Raw data:
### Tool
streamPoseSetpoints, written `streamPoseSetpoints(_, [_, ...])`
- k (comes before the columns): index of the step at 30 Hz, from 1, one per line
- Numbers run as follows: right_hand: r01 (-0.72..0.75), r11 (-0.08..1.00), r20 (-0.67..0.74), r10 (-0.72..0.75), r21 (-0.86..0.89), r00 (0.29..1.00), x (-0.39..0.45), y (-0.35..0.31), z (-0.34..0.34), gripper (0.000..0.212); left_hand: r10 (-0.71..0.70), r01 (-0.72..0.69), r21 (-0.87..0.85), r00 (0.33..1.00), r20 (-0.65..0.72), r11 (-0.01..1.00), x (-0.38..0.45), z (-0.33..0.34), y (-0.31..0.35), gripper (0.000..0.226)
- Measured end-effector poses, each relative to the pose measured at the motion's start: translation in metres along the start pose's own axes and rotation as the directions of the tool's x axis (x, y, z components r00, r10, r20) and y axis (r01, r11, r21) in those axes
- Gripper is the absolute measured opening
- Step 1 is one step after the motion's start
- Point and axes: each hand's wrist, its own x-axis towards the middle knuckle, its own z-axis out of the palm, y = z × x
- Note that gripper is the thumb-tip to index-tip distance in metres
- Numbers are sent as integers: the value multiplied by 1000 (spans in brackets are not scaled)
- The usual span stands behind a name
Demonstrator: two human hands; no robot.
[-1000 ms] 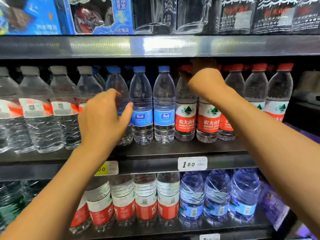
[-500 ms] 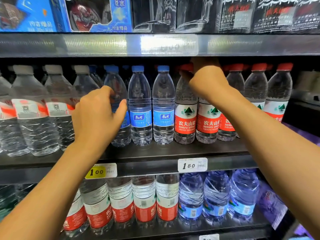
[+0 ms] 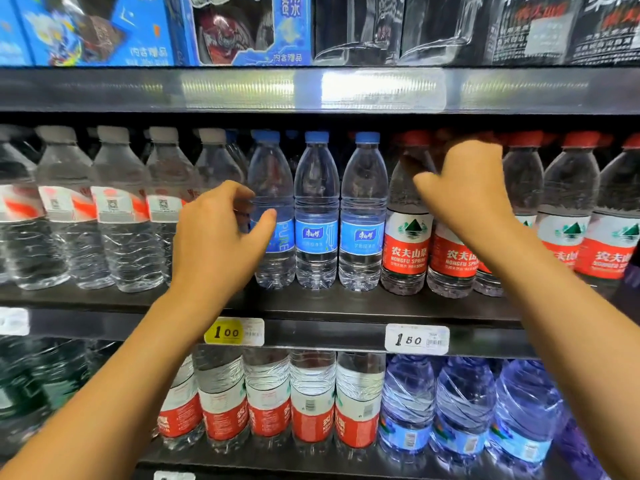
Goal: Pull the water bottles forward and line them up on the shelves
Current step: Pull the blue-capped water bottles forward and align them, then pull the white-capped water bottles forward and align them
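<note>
On the middle shelf [image 3: 329, 306] stand three blue-capped water bottles and a row of red-capped, red-label bottles [image 3: 564, 216]. My left hand [image 3: 221, 237] holds the leftmost blue-capped bottle [image 3: 277, 258], with the thumb on its label and the fingers curled at its left side. The other blue-capped bottles [image 3: 317, 209] stand beside it in line. My right hand [image 3: 464, 188] curls over the neck of the second red-label bottle [image 3: 450, 265]; its cap is hidden by the hand, and the thumb sticks out to the left.
White-capped bottles [image 3: 117, 209] fill the shelf's left part. Price tags reading 1.00 [image 3: 233, 331] and 1.50 [image 3: 416, 339] hang on the shelf edge. Below stand red-label bottles [image 3: 311, 403] and bluish bottles [image 3: 464, 403]. Blue boxes [image 3: 242, 26] and dark packs sit above.
My right hand has come down from the caps to the neck of the red-label bottle. My left hand has loosened round the blue-capped bottle, whose label now shows. The view has shifted left.
</note>
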Motion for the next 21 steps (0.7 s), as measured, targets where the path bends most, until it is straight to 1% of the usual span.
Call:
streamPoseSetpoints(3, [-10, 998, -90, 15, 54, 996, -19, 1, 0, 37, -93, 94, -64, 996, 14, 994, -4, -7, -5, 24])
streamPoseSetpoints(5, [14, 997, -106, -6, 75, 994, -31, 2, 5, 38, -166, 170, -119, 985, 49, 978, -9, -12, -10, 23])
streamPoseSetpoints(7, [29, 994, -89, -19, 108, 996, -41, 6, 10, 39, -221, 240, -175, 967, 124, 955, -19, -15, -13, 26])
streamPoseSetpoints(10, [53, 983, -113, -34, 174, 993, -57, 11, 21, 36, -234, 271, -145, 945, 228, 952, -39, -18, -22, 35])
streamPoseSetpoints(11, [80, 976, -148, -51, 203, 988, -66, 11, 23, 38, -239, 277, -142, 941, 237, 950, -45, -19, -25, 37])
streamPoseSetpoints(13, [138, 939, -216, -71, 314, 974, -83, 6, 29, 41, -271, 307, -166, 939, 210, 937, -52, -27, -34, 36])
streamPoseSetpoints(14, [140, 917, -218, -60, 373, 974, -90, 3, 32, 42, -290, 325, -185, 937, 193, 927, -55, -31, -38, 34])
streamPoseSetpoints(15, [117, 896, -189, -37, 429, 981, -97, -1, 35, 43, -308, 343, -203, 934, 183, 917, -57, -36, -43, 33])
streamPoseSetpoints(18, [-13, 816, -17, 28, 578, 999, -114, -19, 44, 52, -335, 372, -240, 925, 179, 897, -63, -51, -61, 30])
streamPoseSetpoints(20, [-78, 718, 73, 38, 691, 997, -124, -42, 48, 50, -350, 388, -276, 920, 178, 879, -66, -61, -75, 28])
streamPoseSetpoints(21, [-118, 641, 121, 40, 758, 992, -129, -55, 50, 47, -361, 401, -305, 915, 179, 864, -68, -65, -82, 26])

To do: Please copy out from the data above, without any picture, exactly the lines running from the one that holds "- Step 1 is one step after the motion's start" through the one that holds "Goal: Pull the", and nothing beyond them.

Response area:
- Step 1 is one step after the motion's start
- Point and axes: each hand's wrist, its own x-axis towards the middle knuckle, its own z-axis out of the palm, y = z × x
- Note that gripper is the thumb-tip to index-tip distance in metres
- Numbers are sent as integers: the value multiplied by 1000 (spans in brackets are not scaled)
- The usual span stands behind a name
Demonstrator: two human hands; no robot.
[-1000 ms] 
[-500 ms] 
[+0 ms] 
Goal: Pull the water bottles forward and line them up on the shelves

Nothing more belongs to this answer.